We can also plot linear model regressions between rates from two or more clocks with `clockrate_reg_plot()`.

```{r, fig.width=8, fig.height=6, fig.align = "center", out.width = "70%"}
## Plot regressions of rates from two clocks
p12 <- clockrate_reg_plot(RateTable_Means_3p_Clades, clock_x = 1, clock_y = 2)
p13 <- clockrate_reg_plot(RateTable_Means_3p_Clades, clock_x = 1, clock_y = 3)
p23 <- clockrate_reg_plot(RateTable_Means_3p_Clades, clock_x = 2, clock_y = 3)

library(patchwork) #for combining plots
p12 + p13 + p23 + plot_layout(ncol = 2)
```
```{r, eval = FALSE}
## Save your plot to your working directory as a PDF
ggplot2::ggsave("Plot_regs.pdf", width = 8, height = 8)
```

&nbsp;  
&nbsp;  


### ADDENDUM: Example using rates from single clock analysis (no partitioning)

You can also explore clock rates for summary trees including a single clock shared among all character partitions (or an unpartitioned analysis):

```{r,eval = FALSE}
## Import summary tree with a single clock partitions produced by 
## Mr. Bayes (.t or .tre files) from examples directory
tree1p <- treeio::read.mrbayes("Tree1p.t")
```

Below, we use the example tree `tree1p` that accompanies `EvoPhylo`.

```{r}
data(tree1p)
```

Then, get table of clock rates with summary stats for each node in the tree for each relaxed clock partition.

```{r}
RateTable_Means_1p <- get_clockrate_table_MrBayes(tree1p, summary = "mean")
```

Then proceed with the analysis, as in the case with multiple clocks.

```{r, eval = FALSE}
## Export the rate tables
write.csv(RateTable_Means_1p, file = "RateTable_Means1.csv")

## Import rate table after adding clade membership (new "clade" column added)
RateTable_Means_1p_Clades <- read.csv("RateTable_Means1_Clades.csv", header = TRUE)
```
```{r}
#Below, we use the rate table with clade membership `RateTable_Means_1p_Clades` that accompanies `EvoPhylo`.
data(RateTable_Means_1p_Clades)
```
```{r,eval = FALSE}
## Get summary statistics table for each clade by clock 
clockrate_summary(RateTable_Means_1p_Clades,
                  file = "Sum_RateTable_Medians1.csv")
```
```{r, echo = FALSE}
t1 <- clockrate_summary(RateTable_Means_1p_Clades, digits = 2) 
kableExtra::kbl(t1, caption = "Rate table summary statistics") |> 
  kableExtra::kable_styling(font_size = 15, full_width = FALSE,
                            bootstrap_options = "striped", "condensed")
```

```{r, fig.width=6, fig.height=4, fig.align = "center", out.width = "100%"}
## Stacked plots with viridis color scale
clockrate_dens_plot(RateTable_Means_1p_Clades, stack = TRUE,
                    nrow = 1, scales = "fixed") +
  ggplot2::scale_color_viridis_d() +
  ggplot2::scale_fill_viridis_d()
```

&nbsp;  
&nbsp;  
&nbsp;  

## Selection Mode

In this section, we will use evolutionary rate based inference of selection mode, as first introduced by @baker2016 for continuous traits, and later adapted to clock-based rates by @simões2021.

&nbsp;  


### 1. Import combined log file from all runs. 

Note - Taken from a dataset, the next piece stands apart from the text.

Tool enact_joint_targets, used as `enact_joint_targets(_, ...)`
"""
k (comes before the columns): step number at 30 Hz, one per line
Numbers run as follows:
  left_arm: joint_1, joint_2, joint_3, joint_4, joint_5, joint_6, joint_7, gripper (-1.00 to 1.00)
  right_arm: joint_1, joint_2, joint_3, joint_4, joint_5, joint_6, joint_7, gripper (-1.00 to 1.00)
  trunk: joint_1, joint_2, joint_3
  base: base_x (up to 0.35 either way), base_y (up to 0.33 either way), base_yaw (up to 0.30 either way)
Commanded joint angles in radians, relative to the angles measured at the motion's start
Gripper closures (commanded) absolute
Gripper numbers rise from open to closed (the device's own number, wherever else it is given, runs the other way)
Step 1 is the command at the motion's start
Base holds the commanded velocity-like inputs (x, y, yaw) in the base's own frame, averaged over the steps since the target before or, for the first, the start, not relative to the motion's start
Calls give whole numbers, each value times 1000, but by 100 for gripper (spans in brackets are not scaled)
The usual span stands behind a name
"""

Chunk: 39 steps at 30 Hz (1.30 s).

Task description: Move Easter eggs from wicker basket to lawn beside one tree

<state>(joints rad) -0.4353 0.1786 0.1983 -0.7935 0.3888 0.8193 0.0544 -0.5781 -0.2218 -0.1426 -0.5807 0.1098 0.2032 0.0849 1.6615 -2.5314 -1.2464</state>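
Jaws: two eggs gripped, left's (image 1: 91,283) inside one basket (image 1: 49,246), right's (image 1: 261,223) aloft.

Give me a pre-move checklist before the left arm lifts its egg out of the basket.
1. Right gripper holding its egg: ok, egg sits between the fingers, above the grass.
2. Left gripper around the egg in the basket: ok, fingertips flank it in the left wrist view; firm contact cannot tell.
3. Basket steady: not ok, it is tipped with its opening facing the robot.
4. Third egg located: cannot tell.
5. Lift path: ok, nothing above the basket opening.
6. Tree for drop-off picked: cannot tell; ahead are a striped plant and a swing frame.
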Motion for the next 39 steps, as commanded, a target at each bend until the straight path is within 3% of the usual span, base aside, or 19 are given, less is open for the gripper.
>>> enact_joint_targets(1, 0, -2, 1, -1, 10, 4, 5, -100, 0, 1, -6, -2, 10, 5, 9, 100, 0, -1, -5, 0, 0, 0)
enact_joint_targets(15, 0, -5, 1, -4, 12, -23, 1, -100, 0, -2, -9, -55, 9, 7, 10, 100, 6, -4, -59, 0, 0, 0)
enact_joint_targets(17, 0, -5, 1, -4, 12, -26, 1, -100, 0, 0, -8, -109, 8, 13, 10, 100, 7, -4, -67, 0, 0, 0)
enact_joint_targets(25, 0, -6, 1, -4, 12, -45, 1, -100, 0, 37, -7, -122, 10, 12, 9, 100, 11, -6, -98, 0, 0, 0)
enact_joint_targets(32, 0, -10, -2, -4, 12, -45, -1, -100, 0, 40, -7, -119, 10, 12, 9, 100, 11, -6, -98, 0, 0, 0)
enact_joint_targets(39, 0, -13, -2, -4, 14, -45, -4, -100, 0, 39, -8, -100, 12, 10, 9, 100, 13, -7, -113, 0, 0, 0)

This is produced by using `combine_log()`. The first argument passed to `combine_log()` should be a path to the folder containing the log files to be imported and combined.

```{r,eval=FALSE}
## Import all log (.p) files from all runs and combine them, with burn-in = 25% 
## and downsampling to 2.5k trees in each log file
posterior3p <- combine_log("LogFiles3p", burnin = 0.25, downsample = 1000)
```

Below, we use the posterior dataset `posterior3p` that accompanies `EvoPhylo`.

```{r, results='hide'}
data(posterior3p)

## Show first 10 lines of combined log file
head(posterior3p, 10)
```

&nbsp;  


###2. Check background rates distribution and if they need transformation

The output includes histograms showing the data distribution before and after data transformation for comparisons. 

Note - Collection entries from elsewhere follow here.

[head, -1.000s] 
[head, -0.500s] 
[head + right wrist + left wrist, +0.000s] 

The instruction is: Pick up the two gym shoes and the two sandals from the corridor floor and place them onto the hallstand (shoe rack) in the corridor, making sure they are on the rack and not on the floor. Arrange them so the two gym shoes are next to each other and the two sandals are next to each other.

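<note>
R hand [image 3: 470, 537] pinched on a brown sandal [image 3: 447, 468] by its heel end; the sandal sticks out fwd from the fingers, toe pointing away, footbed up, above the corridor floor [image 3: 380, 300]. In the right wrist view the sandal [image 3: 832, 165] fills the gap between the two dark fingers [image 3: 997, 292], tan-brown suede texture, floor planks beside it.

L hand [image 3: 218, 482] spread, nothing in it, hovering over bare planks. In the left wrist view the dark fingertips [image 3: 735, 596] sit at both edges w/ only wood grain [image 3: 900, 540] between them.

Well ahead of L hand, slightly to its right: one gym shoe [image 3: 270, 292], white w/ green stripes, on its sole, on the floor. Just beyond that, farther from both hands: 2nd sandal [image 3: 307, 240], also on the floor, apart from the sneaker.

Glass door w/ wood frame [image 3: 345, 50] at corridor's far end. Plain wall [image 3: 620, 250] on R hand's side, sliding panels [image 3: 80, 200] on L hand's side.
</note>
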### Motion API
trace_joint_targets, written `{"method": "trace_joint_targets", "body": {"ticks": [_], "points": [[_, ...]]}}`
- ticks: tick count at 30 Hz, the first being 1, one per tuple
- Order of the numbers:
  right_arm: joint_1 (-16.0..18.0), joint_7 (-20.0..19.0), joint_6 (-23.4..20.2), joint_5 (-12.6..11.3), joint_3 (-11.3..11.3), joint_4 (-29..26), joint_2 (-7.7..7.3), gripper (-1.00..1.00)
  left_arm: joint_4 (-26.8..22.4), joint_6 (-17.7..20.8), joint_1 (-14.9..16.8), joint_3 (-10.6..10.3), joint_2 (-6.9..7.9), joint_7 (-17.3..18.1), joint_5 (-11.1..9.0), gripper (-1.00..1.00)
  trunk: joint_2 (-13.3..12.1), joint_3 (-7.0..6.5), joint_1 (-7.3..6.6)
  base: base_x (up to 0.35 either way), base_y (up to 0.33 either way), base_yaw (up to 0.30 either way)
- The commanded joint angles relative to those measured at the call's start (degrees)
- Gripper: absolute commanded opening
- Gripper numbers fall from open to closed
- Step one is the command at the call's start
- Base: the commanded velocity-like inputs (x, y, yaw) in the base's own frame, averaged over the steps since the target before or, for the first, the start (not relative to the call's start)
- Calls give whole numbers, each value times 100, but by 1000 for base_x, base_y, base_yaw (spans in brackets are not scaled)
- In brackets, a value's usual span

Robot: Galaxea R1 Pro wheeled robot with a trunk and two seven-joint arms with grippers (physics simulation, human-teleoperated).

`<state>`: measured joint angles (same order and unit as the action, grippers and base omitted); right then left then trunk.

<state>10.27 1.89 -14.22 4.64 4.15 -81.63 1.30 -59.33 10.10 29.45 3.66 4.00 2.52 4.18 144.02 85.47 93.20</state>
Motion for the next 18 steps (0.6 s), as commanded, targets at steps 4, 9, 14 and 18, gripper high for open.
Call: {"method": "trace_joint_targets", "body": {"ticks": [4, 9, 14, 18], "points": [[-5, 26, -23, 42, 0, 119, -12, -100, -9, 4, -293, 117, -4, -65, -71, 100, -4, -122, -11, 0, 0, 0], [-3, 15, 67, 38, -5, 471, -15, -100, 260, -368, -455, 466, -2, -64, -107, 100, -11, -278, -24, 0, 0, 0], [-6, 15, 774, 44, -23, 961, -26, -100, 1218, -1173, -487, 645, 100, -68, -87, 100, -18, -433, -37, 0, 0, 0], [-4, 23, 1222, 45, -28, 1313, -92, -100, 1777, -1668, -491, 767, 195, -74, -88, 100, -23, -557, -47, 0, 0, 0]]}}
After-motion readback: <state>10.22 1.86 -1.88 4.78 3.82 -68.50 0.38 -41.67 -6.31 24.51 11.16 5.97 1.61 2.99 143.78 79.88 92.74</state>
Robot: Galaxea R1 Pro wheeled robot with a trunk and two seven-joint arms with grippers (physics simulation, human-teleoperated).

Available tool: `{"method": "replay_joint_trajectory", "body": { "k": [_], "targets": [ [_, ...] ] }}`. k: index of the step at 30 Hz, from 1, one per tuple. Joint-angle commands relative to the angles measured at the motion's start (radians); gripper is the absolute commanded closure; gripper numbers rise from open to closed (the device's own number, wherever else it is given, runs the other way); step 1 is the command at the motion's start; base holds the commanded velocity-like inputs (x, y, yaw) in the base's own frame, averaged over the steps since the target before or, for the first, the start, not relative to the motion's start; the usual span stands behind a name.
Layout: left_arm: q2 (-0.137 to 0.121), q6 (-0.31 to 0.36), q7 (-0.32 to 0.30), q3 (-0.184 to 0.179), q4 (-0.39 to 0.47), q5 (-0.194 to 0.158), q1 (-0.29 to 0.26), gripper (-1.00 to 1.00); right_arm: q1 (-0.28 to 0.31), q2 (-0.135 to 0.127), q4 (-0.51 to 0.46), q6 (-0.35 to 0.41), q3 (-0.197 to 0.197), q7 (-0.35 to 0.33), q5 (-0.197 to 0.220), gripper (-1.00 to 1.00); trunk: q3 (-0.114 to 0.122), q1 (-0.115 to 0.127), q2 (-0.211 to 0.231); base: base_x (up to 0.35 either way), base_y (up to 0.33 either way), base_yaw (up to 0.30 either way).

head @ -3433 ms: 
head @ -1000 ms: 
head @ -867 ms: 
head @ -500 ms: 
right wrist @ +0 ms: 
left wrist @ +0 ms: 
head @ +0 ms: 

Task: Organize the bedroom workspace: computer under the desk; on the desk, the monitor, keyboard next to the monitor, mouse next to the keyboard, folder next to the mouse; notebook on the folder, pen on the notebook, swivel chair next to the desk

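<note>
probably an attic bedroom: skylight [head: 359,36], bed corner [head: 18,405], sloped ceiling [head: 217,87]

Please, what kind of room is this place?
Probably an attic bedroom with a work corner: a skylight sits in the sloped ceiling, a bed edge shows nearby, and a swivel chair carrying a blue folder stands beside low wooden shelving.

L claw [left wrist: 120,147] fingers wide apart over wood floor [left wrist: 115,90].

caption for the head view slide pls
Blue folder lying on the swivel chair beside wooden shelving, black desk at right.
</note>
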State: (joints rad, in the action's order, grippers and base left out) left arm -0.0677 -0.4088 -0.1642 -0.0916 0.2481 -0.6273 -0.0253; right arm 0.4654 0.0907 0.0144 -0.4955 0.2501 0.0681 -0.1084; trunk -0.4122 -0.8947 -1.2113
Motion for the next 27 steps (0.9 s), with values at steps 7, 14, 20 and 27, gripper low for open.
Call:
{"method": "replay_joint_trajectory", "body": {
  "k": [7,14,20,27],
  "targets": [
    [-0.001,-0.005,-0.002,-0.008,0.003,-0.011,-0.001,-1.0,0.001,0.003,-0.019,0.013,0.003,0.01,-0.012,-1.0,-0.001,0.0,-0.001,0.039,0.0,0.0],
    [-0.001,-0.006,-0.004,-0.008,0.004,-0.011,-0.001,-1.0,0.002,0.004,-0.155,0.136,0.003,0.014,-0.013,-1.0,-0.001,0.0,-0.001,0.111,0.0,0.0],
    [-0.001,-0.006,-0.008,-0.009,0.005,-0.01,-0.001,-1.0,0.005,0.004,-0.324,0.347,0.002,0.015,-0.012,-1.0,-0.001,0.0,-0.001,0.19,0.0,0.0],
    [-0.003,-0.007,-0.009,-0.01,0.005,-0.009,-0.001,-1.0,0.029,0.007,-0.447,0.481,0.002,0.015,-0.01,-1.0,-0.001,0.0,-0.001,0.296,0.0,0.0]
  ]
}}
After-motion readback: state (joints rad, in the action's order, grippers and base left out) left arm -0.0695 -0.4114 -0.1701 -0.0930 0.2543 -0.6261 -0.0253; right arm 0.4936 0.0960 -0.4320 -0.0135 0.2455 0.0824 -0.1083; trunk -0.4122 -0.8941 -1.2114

```{r, fig.width=8, fig.height=3, fig.align = "center", out.width = "90%"}
library(ggplot2)
B1 <- plot_back_rates (type = "MrBayes", posterior3p, clock = 1,
                      trans = "log10", size = 10, quantile = 1)
B1
B2 <- plot_back_rates (type = "MrBayes", posterior3p, clock = 2,
                      trans = "log10", size = 10, quantile = 1)
B2
B3 <- plot_back_rates (type = "MrBayes", posterior3p, clock = 3,
                      trans = "log10", size = 10, quantile = 1)
B3
```

&nbsp;  


### 3. Plot selection gradient on the summary tree

Using different thresholds, identify the selection mode across branches in the tree for each clock partition with `plot_treerates_sgn()`. 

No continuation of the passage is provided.